Re: [PATCH 1/2] x86/efi: Correct ident mapping of efi old_map when kalsr enabled

From: Baoquan He
Date: Thu Apr 27 2017 - 06:32:06 EST


Hi Thomas,

Thanks for reviewing!

On 04/26/17 at 07:49am, Thomas Garnier wrote:
> On Wed, Apr 26, 2017 at 3:43 AM, Baoquan He <bhe@xxxxxxxxxx> wrote:
> > > arch/x86/platform/efi/efi_64.c | 35 +++++++++++++++++++++++++++--------
> > > 1 file changed, 27 insertions(+), 8 deletions(-)
> > >
> > > diff --git a/arch/x86/platform/efi/efi_64.c b/arch/x86/platform/efi/efi_64.c
> > > index 2ee7694..2e7baff 100644
> > > --- a/arch/x86/platform/efi/efi_64.c
> > > +++ b/arch/x86/platform/efi/efi_64.c
> > > @@ -71,11 +71,12 @@ static void __init early_code_mapping_set_exec(int executable)
> > >
> > > pgd_t * __init efi_call_phys_prolog(void)
> > > {
> > > - unsigned long vaddress;
> > > + unsigned long vaddr, left_vaddr;
> > > + unsigned int num_entries;
> > > pgd_t *save_pgd;
> > > -
> > > - int pgd;
> > > + pud_t *pud, *pud_k;
> > > int n_pgds;
> > > + int i;
> > >
> > > if (!efi_enabled(EFI_OLD_MEMMAP)) {
> > > save_pgd = (pgd_t *)read_cr3();
> > > @@ -88,10 +89,22 @@ pgd_t * __init efi_call_phys_prolog(void)
> > > n_pgds = DIV_ROUND_UP((max_pfn << PAGE_SHIFT), PGDIR_SIZE);
> > > save_pgd = kmalloc_array(n_pgds, sizeof(*save_pgd), GFP_KERNEL);
> > >
> > > - for (pgd = 0; pgd < n_pgds; pgd++) {
> > > - save_pgd[pgd] = *pgd_offset_k(pgd * PGDIR_SIZE);
> > > - vaddress = (unsigned long)__va(pgd * PGDIR_SIZE);
> > > - set_pgd(pgd_offset_k(pgd * PGDIR_SIZE), *pgd_offset_k(vaddress));
> > > + for (i = 0; i < n_pgds; i++) {
> > > + save_pgd[i] = *pgd_offset_k(i * PGDIR_SIZE);
> > > +
> > > + vaddr = (unsigned long)__va(i * PGDIR_SIZE);
> > > + pud = pud_alloc_one(NULL, 0);
>
> Please check if pud is NULL.

I considered it a while.

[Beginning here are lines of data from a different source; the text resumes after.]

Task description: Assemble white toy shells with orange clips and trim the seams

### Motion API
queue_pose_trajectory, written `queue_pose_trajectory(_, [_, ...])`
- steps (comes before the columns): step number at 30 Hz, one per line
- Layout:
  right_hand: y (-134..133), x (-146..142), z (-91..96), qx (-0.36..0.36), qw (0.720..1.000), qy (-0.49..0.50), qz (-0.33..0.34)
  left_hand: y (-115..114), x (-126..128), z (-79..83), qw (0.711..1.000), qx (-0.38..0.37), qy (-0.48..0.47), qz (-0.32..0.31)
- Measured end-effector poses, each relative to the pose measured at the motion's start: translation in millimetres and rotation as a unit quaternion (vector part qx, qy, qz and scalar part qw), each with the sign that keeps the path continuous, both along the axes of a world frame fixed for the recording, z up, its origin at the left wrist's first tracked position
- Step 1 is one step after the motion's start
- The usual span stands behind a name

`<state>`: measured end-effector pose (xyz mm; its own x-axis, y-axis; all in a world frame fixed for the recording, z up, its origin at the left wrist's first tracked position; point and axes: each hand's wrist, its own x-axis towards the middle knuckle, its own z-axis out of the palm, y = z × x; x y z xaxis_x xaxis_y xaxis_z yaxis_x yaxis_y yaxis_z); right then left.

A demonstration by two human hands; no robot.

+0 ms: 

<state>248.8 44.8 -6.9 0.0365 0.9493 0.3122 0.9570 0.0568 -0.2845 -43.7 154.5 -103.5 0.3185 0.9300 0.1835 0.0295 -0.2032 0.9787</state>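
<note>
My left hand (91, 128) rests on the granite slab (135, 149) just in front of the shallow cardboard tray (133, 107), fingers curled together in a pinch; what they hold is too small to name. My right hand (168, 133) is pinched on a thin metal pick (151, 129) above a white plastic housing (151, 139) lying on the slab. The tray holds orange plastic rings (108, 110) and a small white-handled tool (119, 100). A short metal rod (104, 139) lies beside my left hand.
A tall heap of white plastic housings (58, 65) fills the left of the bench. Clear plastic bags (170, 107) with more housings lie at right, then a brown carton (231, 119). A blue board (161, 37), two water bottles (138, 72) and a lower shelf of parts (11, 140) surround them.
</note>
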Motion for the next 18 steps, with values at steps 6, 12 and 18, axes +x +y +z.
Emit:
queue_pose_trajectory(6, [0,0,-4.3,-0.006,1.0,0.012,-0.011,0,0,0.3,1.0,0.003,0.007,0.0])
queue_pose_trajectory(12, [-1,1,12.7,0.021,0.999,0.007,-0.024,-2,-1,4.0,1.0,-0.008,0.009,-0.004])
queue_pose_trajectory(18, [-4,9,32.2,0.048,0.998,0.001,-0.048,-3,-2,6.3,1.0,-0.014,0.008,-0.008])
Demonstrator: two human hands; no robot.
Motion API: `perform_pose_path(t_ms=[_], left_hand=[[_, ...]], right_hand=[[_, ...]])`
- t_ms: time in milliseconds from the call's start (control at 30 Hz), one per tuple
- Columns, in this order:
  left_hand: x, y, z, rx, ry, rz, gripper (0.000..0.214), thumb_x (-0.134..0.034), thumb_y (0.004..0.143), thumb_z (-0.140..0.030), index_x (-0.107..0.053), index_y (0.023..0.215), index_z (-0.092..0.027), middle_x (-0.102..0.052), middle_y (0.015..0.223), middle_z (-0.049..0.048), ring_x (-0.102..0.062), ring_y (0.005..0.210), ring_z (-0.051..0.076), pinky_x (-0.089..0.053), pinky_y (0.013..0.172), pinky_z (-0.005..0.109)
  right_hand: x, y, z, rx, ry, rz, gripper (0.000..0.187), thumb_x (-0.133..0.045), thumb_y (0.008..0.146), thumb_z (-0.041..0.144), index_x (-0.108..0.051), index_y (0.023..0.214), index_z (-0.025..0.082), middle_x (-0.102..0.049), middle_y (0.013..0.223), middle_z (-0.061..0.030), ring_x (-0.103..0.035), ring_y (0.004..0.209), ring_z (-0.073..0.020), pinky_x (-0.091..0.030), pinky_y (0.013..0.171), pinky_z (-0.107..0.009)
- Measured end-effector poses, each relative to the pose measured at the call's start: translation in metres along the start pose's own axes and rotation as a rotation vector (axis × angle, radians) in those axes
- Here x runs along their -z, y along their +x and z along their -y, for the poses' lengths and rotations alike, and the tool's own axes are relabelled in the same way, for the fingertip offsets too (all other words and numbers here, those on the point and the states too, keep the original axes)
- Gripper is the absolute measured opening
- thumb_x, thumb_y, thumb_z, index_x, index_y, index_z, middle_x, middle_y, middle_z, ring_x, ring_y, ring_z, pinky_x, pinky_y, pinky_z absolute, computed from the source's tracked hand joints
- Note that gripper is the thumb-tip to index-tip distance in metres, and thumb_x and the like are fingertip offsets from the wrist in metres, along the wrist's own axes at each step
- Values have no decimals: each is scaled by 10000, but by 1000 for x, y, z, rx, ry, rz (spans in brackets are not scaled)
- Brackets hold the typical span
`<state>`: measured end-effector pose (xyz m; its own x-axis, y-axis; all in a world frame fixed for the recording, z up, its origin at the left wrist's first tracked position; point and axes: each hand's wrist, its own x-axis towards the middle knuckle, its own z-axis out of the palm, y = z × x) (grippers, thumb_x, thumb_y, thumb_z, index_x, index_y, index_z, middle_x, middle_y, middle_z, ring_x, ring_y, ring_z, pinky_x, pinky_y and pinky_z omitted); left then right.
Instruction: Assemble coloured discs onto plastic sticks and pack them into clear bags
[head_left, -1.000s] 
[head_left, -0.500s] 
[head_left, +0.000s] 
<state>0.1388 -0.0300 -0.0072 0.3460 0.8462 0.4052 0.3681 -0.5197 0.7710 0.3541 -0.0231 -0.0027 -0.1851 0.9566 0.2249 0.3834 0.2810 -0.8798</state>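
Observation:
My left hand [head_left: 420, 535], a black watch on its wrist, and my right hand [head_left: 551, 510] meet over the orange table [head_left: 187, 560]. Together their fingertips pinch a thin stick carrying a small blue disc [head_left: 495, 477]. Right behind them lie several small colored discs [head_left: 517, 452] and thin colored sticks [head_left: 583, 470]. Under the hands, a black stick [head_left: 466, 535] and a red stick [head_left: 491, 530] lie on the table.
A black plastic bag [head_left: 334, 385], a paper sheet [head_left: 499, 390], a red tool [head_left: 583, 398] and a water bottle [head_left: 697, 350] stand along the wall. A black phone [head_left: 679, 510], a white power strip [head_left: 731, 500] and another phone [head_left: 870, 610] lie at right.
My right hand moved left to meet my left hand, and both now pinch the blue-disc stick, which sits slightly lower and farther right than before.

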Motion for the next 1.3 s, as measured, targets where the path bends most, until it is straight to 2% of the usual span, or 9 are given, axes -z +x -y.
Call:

I didn't check because I thought it's still in
kernel init stage, and at most 128 page frames are cost for 64TB,
namely 512KB. If kernel can't give 512KB at this time, it will die soon.
I would like to hear what people are suggesting. Since you have pointed
it out, I will add checking here.

However I think we can keep those allocated page and try our best to
build as much ident mapping as possible. E.g if we have 10TB memory, but
failed to allocate page for 11th pud table, we can break the for loop,
leave those built ident mapping there since efi region could be located
inside those 0~5TB region.

Then inefi_call_phys_epilog() only free these allocated pud tables in
efi_call_phys_prolog, check and avoid freeing those pud tables from
direct mapping which still existed because of allocation failure in
efi_call_phys_prolog.

diff --git a/arch/x86/platform/efi/efi_64.c b/arch/x86/platform/efi/efi_64.c
index 2e7baff..67920d4 100644
--- a/arch/x86/platform/efi/efi_64.c
+++ b/arch/x86/platform/efi/efi_64.c
@@ -94,6 +94,11 @@ pgd_t * __init efi_call_phys_prolog(void)

vaddr = (unsigned long)__va(i * PGDIR_SIZE);
pud = pud_alloc_one(NULL, 0);
+ if (!pud) {
+ pr_err("Failed to allocate page for %d-th pud table "
+ "to build 1:1 mapping!\n", i);
+ break;
+ }

num_entries = PTRS_PER_PUD - pud_index(vaddr);
pud_k = pud_offset(pgd_offset_k(vaddr), vaddr);
@@ -132,8 +137,10 @@ void __init efi_call_phys_epilog(pgd_t *save_pgd)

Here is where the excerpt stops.